Entries supplied
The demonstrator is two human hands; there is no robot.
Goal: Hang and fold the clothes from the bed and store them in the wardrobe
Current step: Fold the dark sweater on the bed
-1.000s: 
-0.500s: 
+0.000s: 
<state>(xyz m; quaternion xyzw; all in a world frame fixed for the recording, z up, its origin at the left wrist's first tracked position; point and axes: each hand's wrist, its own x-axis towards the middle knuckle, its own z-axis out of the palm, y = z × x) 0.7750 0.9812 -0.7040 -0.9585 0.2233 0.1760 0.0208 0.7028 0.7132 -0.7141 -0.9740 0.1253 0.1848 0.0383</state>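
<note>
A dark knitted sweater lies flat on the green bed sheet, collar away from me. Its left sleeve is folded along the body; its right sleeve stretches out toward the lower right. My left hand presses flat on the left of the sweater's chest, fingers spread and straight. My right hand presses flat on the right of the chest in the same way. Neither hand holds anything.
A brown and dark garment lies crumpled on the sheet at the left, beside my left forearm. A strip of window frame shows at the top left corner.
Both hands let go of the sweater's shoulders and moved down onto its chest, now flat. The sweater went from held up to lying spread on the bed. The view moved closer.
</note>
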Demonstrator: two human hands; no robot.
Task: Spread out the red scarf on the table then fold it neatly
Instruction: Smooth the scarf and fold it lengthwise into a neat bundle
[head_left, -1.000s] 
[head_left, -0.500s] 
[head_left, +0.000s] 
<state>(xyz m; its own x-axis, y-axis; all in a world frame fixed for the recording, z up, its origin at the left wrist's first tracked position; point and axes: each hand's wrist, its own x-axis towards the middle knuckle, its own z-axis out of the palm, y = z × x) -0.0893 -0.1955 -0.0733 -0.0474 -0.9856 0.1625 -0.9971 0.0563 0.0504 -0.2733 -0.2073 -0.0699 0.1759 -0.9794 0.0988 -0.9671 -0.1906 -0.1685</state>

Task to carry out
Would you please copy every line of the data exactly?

Task result
The demonstrator is two human hands; there is no robot.
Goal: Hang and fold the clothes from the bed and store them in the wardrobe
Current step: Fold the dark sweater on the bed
-1.000s: 
-0.500s: 
+0.000s: 
<state>(xyz m; quaternion xyzw; all in a world frame fixed for the recording, z up, its origin at the left wrist's first tracked position; point and axes: each hand's wrist, its own x-axis towards the middle knuckle, its own z-axis out of the palm, y = z × x) 0.7750 0.9812 -0.7040 -0.9585 0.2233 0.1760 0.0208 0.7028 0.7132 -0.7141 -0.9740 0.1253 0.1848 0.0383</state>
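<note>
A dark knitted sweater lies flat on the green bed sheet, collar away from me. Its left sleeve is folded along the body; its right sleeve stretches out toward the lower right. My left hand presses flat on the left of the sweater's chest, fingers spread and straight. My right hand presses flat on the right of the chest in the same way. Neither hand holds anything.
A brown and dark garment lies crumpled on the sheet at the left, beside my left forearm. A strip of window frame shows at the top left corner.
Both hands let go of the sweater's shoulders and moved down onto its chest, now flat. The sweater went from held up to lying spread on the bed. The view moved closer.
</note>
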Demonstrator: two human hands; no robot.
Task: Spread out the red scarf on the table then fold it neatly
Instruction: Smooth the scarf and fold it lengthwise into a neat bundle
[head_left, -1.000s] 
[head_left, -0.500s] 
[head_left, +0.000s] 
<state>(xyz m; its own x-axis, y-axis; all in a world frame fixed for the recording, z up, its origin at the left wrist's first tracked position; point and axes: each hand's wrist, its own x-axis towards the middle knuckle, its own z-axis out of the palm, y = z × x) -0.0893 -0.1955 -0.0733 -0.0474 -0.9856 0.1625 -0.9971 0.0563 0.0504 -0.2733 -0.2073 -0.0699 0.1759 -0.9794 0.0988 -0.9671 -0.1906 -0.1685</state>

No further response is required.